A new study attempted to figure out the answer through a web-based experiment in which more than 100 random participants played "The Name Game," according to a Washington Post report.
The way it worked is the participants were shown a photo of a human face on the screen and asked to come up with a name for the person. At the same time, another player was shown the same face and given the same directions.
Two to three decades ago, parents couldn't get enough of the names “Jessica” and “Jennifer” for their little newborn girls. Suddenly “Jessica” and “Jennifer” had become uncool in the eyes of new parents, who preferred names like “Isabella” and “Madison.”
If the names matched up, both players would get a reward. If they didn't, each player received a penalty and were able to see what the other person put for a name, and so it went on.
The findings of the study, conducted by physicist Andrea Baronchelli of City University London and author Damon Centola of the University of Pennsylvania, revealed that trends like baby names "often emerge suddenly, seemingly out of nowhere, with no external forces driving their creation."
While the idea of spontaneous emergence has been around for decades, this study marks the first time it has been observed experimentally in a population of almost 100.
Moreover, the findings indicated that how people are connected will determine whether these spontaneous trends will go global or stay confined within smaller local pockets.
When participants were arranged geographically and restricted to play only against their nearest few neighbors, they would quickly agree on names within their region. But for the game as a whole, there would be several names competing for dominance with no global consensus.

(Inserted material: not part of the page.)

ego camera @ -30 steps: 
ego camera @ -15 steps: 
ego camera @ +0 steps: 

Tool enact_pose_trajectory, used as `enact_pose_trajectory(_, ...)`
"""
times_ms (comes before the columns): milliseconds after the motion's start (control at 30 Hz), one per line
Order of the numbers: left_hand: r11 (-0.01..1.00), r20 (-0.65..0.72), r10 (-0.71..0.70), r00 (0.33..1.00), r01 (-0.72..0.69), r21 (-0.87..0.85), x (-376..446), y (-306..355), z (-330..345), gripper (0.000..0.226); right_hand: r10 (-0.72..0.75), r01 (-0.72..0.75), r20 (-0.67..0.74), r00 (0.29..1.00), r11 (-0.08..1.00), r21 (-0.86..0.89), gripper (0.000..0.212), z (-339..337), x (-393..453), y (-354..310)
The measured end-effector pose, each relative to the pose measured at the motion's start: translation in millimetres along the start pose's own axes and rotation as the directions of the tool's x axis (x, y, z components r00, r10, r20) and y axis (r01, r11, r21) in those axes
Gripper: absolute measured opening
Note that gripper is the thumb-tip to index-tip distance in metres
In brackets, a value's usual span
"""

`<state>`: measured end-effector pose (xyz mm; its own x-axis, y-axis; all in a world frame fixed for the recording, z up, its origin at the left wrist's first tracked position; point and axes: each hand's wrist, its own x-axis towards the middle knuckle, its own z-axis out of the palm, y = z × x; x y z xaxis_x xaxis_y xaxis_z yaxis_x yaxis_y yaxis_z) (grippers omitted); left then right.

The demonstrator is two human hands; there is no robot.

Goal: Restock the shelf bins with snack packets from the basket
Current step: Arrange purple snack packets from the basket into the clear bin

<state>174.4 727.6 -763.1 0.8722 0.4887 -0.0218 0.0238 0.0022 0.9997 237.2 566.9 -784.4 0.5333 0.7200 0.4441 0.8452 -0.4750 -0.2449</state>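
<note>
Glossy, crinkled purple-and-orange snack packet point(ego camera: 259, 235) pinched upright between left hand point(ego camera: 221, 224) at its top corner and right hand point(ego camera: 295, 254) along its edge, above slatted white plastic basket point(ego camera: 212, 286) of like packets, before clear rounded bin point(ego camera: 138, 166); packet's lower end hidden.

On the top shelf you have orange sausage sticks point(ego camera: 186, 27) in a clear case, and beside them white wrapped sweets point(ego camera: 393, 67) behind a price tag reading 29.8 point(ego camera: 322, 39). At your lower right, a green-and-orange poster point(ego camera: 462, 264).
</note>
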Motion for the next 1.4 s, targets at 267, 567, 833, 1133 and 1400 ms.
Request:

Everybody is just trying to agree with their social circle, and spontaneously there will be the emergence of a single consensus.
An infographic map created by Brian Lee Yung Rowe and featured in The Guardian shows how baby names spread across the United States.
Many people assume that naming trends are driven by celebrities, but as the science shows, that isn't so.
How many Madonnas do you know? Or, considering all the Brittanys, Britneys, Brittanis, Brittanies, Brittneys, and Brittnis you encounter these days, you might think of Britney Spears; but she is in fact a symptom, not a cause, an article by Slate points out.
Most families look to the family just a few blocks over, the one with the bigger house and newer car. The kind of families that were the first to call their daughters Amber or Heather, and are now calling them Alexandra or Katherine.